- From: Phillips, Addison <addison@amazon.com>
- Date: Tue, 10 Jun 2008 07:33:04 -0700
- To: Martin Duerst <duerst@it.aoyama.ac.jp>, Richard Ishida <ishida@w3.org>
- CC: "public-i18n-core@w3.org" <public-i18n-core@w3.org>
Martin wrote: > > > >-- > >This means that XML or HTML documents are always processed as a > sequence of > >characters from the Unicode character set. > >-- > > This may not always be true. It is perfectly fine to have an > XML parser that works in US-ASCII for US-ASCII documents, and > so on.
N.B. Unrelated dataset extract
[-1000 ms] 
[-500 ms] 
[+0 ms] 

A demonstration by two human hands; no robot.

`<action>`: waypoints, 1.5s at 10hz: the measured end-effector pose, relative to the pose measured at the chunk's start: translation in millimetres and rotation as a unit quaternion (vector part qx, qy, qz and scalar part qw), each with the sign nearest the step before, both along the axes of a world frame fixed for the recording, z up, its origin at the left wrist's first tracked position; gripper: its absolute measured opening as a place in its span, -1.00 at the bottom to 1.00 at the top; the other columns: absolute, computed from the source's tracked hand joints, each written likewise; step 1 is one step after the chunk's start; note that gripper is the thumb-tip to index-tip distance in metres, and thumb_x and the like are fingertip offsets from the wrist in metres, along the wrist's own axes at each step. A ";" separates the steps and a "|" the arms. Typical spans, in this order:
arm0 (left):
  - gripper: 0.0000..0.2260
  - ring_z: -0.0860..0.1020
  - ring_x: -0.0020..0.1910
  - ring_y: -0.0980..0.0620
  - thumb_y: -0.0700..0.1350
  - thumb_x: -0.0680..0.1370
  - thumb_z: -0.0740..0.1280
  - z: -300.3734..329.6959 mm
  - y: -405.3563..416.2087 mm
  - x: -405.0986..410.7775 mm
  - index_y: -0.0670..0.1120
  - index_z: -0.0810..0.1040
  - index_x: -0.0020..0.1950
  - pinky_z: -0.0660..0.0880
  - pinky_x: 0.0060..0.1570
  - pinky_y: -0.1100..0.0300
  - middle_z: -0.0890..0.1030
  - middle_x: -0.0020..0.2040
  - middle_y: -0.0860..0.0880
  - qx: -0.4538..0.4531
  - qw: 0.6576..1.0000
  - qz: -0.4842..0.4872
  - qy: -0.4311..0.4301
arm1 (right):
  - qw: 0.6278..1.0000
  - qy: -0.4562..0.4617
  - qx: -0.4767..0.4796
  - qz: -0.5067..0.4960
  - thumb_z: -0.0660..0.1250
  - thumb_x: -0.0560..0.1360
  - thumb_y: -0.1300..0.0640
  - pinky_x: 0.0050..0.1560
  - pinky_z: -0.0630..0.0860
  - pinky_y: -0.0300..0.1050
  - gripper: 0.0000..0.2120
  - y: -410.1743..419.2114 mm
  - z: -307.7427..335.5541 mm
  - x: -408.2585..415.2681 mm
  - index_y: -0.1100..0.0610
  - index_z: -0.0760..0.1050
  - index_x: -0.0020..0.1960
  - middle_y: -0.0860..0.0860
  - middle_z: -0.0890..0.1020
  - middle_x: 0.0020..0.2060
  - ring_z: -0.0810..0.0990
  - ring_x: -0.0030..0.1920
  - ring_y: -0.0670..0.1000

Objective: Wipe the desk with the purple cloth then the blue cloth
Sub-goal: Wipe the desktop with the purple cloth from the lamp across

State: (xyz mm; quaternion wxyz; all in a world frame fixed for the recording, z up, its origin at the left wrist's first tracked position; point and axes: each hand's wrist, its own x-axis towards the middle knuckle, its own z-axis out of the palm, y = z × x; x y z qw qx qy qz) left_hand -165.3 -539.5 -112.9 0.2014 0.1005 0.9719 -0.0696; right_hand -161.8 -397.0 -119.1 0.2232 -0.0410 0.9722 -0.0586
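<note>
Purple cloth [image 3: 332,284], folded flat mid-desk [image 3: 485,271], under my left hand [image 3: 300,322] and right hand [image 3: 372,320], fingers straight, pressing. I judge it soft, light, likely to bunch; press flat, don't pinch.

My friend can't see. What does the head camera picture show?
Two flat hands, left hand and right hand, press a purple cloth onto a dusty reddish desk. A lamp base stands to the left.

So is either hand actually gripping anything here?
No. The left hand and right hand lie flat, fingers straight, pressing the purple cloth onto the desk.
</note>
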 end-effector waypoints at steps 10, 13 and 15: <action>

It may not be a good idea in terms of implementation, > but it wouldn't be against the XML Rec. > (personal response) Yes, but the effect is the same: a US-ASCII document might still contain an NCR that must be treated as a Unicode code point. It is useful to note that the paragraph directly following this sentence makes the point that the file might use any encoding, including a non-Unicode encoding. While my suggestion might not be quite the right wording, it does, I think, convey the important point, which is that document authors may (and document processors must) treat files as if they were a sequence of Unicode code points. What encoding the processor uses internally is invisible. Addison
Received on Tuesday, 10 June 2008 14:33:42 UTC